Iterative Performance Benchmarking of Apache Kafka – Part 1

This article demonstrates how iterative performance benchmarking analysis can be applied to the latest release of Apache Kaka – a highly optimized publish-subscribe messaging technology based around the concept of a distributed commit log. The first task is to create a script that can repeatedly execute a benchmark, and between each consecutive benchmark execution, refine the instrumentation set used by the Satoris JVM agent, based on the hotspot analysis from the previous iteration. The following script will repeat for 20 times a built-in message producer performance test. Each time the instrumentation will be refined. For a finely tuned system and focused benchmark, the number of iterations can be much lower. Generally, the agent will narrow down the most significant hotspots within the first few iterations with subsequent runs only to eliminate some borderline cases that when removed further increases the accuracy of the resulting performance hotspot model.

kafka.0.10.benchmark

Keeping with the standard Apache Kafka configuration, below is the performance model from the very first benchmark iteration. The table is sorted by Total Inherent (Self). Shown below are the probes, Java or Scala methods, still being measured at the end of a single process iteration as the Satoris agent includes an extremely advance adaptive instrumentation and measurement metering engine that automatically eliminates non-hotspots during the dynamic execution of the benchmark under observation. All that is needed is for the software performance engineer to set suitable hotspot thresholds and let the agent do the rest itself.

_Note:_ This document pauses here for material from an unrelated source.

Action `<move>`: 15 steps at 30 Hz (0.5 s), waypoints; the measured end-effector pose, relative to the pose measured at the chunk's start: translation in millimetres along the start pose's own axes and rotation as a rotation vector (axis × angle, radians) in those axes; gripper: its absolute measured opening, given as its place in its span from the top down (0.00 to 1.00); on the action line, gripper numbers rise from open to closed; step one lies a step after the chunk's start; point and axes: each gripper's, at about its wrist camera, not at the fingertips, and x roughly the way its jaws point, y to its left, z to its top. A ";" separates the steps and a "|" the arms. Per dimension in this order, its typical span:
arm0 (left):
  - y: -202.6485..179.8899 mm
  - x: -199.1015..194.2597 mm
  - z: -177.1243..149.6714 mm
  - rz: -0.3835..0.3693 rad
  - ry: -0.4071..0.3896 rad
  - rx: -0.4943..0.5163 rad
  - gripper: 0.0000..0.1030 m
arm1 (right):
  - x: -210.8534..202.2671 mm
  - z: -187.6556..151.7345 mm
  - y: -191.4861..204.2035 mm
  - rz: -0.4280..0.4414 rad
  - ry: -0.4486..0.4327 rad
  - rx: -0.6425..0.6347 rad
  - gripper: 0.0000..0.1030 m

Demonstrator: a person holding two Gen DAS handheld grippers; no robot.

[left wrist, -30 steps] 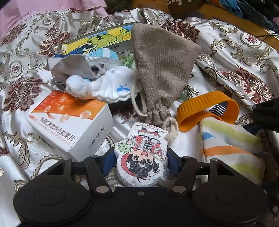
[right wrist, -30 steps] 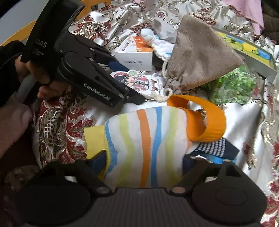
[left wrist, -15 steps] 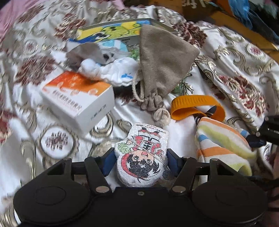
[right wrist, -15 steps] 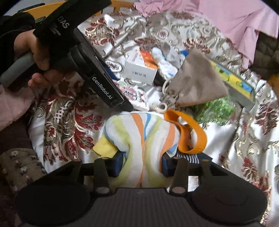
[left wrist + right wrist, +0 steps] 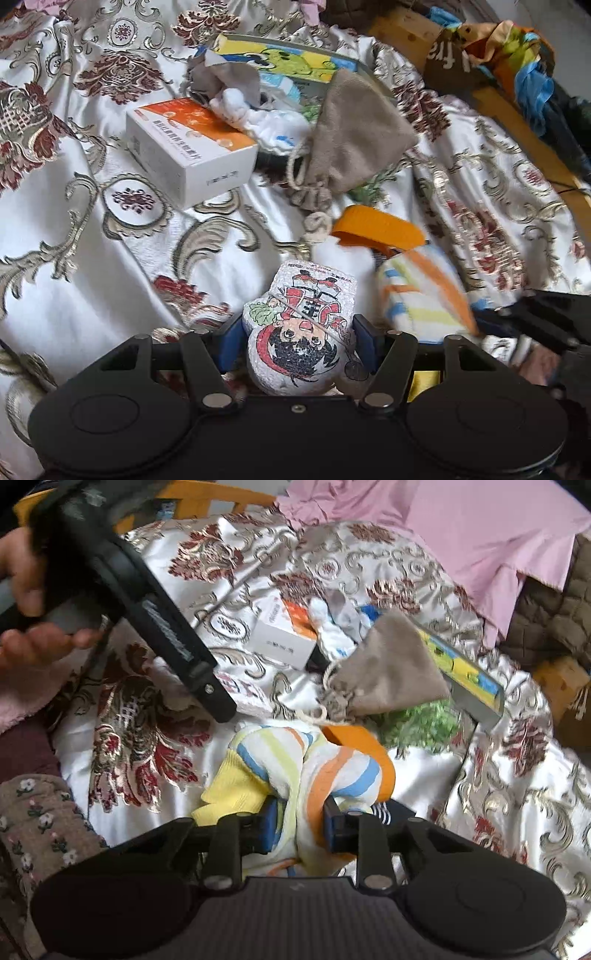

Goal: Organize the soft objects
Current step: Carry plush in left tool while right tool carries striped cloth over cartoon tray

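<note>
Now the left hand-held gripper (image 5: 299, 338) is clamped on a flat foam-like cartoon figure (image 5: 301, 328), its blue pads pressing the figure's two sides, with the printed character facing the camera upside down. Just to its right lies the striped sock (image 5: 421, 295), white with orange, yellow and blue bands, its orange cuff (image 5: 376, 230) bent over the top. From the right wrist view, the right hand-held gripper (image 5: 299, 825) is pinched on that striped sock (image 5: 306, 771); its jaws have just been closing, and the fabric is bunched between the blue pads, with a yellow end (image 5: 231, 794) hanging out to the left. Everything sits on a glossy brocade cloth (image 5: 92, 229) with gold scrolls and dark red flowers. Farther away on the cloth lie a grey drawstring pouch (image 5: 354, 133), a white and orange box (image 5: 188, 155), a white crumpled cloth (image 5: 266, 123) and a grey rag (image 5: 221, 79), all close together, with a colourful flat box (image 5: 291, 61) behind them. Beside the pouch in the right view is a green patch (image 5: 421, 725) of something too unclear to name. A person's hand (image 5: 26, 602) grips the handle of the left tool at the upper left of that view, and a pink sheet (image 5: 480, 535) covers the far corner.
</note>
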 end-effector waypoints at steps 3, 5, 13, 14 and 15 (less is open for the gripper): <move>-1.9 -5.5 -0.9 -0.042 -0.036 -0.012 0.38 | -3.9 -2.4 -11.5 0.015 -0.021 0.079 0.78; -2.3 -9.6 -0.7 -0.062 -0.065 -0.020 0.38 | -11.2 -4.4 -24.4 0.033 -0.063 0.166 0.79; -2.2 -30.7 7.9 -0.151 -0.234 -0.060 0.38 | -37.8 -17.7 -85.5 0.182 -0.287 0.552 0.80; -2.1 -33.1 9.9 -0.164 -0.254 -0.062 0.38 | -40.6 -19.0 -90.9 0.196 -0.313 0.578 0.80; -2.4 -35.5 12.6 -0.177 -0.277 -0.066 0.38 | -43.5 -19.3 -95.9 0.206 -0.341 0.599 0.80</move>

Here the hotspot threshold was 5 microseconds for inclusive wall clock time and 1 microseconds for the corresponding inherent (self/exclusive) wall clock time.

kafka.0.10.p1.r1

After 20 benchmark iterations, the above list has been further refined though not very substantially indicating the incredible effectiveness of the Satoris online adaptive profiling mechanism. A quick scan and comparison of the tables show a number of methods with lower average times such as KakaApis.handle which dropped from 64 microseconds to 54 microseconds. A drop of 10 microseconds that can be attributed largely to the instrumentation and measurement that occurred and subsequently eliminated in the early period of the first iteration, when much of the code base was still instrumented and being measured. It is not possible to observe the discarded measurement here because the Satoris performance snapshots do not by default export the collected measurement data for probes that have been dynamically disabled during adaptive profiling.

kafka.0.10.p1.r20

The above performance model was obtained with the default configuration settings for Apache Kakfa. What if the number of partitions is increased? Does the model change significantly? The following performance hotspot model was obtained after a complete rerun of the benchmark script with the num.partitions system property in located in ${KAFKA}/config/server.properties changed to 10. With this new setting, there is change in the inherent (self/exclusive) clock time totals though most probes (methods) do reappear only in a slightly different ordering. There also see some new hotspot probes such as those related to the updating of channel request (monitoring) metrics.

kafka.0.10.p10.r20

Changing the num.partitions system property to 20 as well as increasing the --throughput parameter to 200000 in the benchmark script produces the following performance hotspot model again following another complete rerun of the benchmark script. A quick scan down the probe name listing whilst eyeing the inherent average column shows a high degree of similarity with the previous performance hotspot model. The visual pattern at the top of the table is another quick way of checking whether we are still looking at the same system – for the most part.

kafka.0.10.p20.r20

With the num.partitions system property now at 25 and the --throughput parameter set to 250000 the counts across the board have dropped down further (due possibly to some sort of queued batching), but by and large, excluding the top 4 rows in the table which relate largely to I/O and networking activity, the inherent totals are very similar to the previous run. Much like in the previous models the largest portion of the exclusive time is attributed to Log.append followed by replication and partitioning related activities. Kafka is based on logging so nothing new here other than, and most importantly, the accurate quantification of how the execution cost model is broken down across subsystems and their activities, excluding external third party libraries not instrumented including those distributed with both SDK and runtimes for Scala and Java.

kafka.0.10.p25.r20

Sometimes the dynamic instrumentation and measurement adaptation performed by the Satoris agent can be a little bit too aggressive during the warmup phase of a stress test. This can be remedied by increasing the initial scorecard allowance used by the default enabled hotspot extension, giving all probes more time to settle down into normal execution patterns after the JIT compiler has kicked in sufficiently. Below is a revised performance hotspot model with the initial changed from 1000 to 6000. One particular new hotspot probe identified with this setting is ResponseSend.serialize – a ByteBuffer allocation site that probably executed cheaply during the warmup phase when there was less memory/GC pressure.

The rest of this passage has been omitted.